Uma estimulação contínua de cinco hertz durante 30 minutos deprime a resposta na junção neuromuscular. Com maior frequência de estimulação, a preparação diminuirá mais rapidamente com a estimulação apropriada. A junção neuromuscular do lagostim gera EPSPs não pontiagudos.
Esses EPSPs podem ser usados para investigar as propriedades de qualidade que compõem os sinais elétricos graduados nesses músculos. Aqui, as respostas sinápticas do terminal tônico são mostradas. Observe que nem todos os testes de estimulação resultam em um evento qual.

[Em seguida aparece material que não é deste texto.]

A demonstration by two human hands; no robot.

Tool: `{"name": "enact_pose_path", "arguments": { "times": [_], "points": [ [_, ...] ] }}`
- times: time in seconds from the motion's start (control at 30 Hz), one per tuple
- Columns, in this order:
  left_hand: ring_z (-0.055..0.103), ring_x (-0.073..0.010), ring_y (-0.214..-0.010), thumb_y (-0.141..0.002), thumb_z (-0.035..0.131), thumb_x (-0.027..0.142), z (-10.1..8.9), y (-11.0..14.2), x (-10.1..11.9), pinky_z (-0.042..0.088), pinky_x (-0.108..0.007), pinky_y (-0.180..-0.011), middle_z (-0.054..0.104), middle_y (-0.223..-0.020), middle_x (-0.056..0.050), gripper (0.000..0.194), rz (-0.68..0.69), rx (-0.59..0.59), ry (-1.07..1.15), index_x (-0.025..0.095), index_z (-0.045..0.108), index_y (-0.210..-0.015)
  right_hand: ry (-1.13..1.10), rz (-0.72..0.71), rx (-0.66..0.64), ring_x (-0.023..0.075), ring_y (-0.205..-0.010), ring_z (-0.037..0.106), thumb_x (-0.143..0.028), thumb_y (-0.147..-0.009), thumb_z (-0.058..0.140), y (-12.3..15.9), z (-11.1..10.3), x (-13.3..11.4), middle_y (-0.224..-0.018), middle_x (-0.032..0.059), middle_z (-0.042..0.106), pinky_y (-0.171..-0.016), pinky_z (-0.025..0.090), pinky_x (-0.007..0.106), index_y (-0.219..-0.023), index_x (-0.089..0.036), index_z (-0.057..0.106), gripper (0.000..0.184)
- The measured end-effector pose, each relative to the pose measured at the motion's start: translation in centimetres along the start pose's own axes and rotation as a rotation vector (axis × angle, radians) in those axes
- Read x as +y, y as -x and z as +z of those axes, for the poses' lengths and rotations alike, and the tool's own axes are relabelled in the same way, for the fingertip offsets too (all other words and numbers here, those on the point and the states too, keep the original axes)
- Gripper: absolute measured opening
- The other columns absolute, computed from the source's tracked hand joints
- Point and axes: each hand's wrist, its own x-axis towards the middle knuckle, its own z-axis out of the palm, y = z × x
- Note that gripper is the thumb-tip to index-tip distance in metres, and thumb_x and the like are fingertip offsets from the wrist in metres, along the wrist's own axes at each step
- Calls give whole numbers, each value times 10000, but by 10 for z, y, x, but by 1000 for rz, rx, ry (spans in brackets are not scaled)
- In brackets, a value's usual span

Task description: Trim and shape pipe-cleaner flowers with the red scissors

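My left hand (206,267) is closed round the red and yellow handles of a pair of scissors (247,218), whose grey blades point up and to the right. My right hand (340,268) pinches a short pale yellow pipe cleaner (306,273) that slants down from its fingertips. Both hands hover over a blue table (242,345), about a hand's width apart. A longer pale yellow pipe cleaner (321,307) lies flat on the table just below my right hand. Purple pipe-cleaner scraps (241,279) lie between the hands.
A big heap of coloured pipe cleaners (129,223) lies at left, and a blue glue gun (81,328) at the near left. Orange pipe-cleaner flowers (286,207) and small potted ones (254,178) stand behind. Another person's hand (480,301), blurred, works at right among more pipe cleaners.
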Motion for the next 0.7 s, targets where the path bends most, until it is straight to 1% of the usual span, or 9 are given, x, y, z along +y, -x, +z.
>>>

A contagem direta de eventos de qualidade é possível com estimulação de baixa frequência para cada resposta evocada. O número de eventos de qualidade pode ser facilmente determinado para os terminais tônicos. Ao contar eventos quantais, as respostas sinápticas do neurônio motor fásico podem ser registradas da mesma maneira.
No entanto, as respostas evocadas são de natureza multiqualial. O conteúdo médio de qualidade é estimado usando a amplitude ou área média das deflexões, juntamente com a amplitude média do pico ou área de eventos espontâneos. Um lembrete final, tenha cuidado ao remover o músculo flexor para não danificar o nervo na espera do músculo extensor.
É isso. Obrigado por assistir e boa sorte com seus experimentos.
Este artigo demonstra como conduzir gravações eletrofisiológicas de respostas sinápticas no músculo extensor na perna de caminha de um caranguejo-das-rochas. Também detalha a visualização de terminações nervosas para mostrar diferenças morfológicas entre terminações nervosas de alta e baixa produção.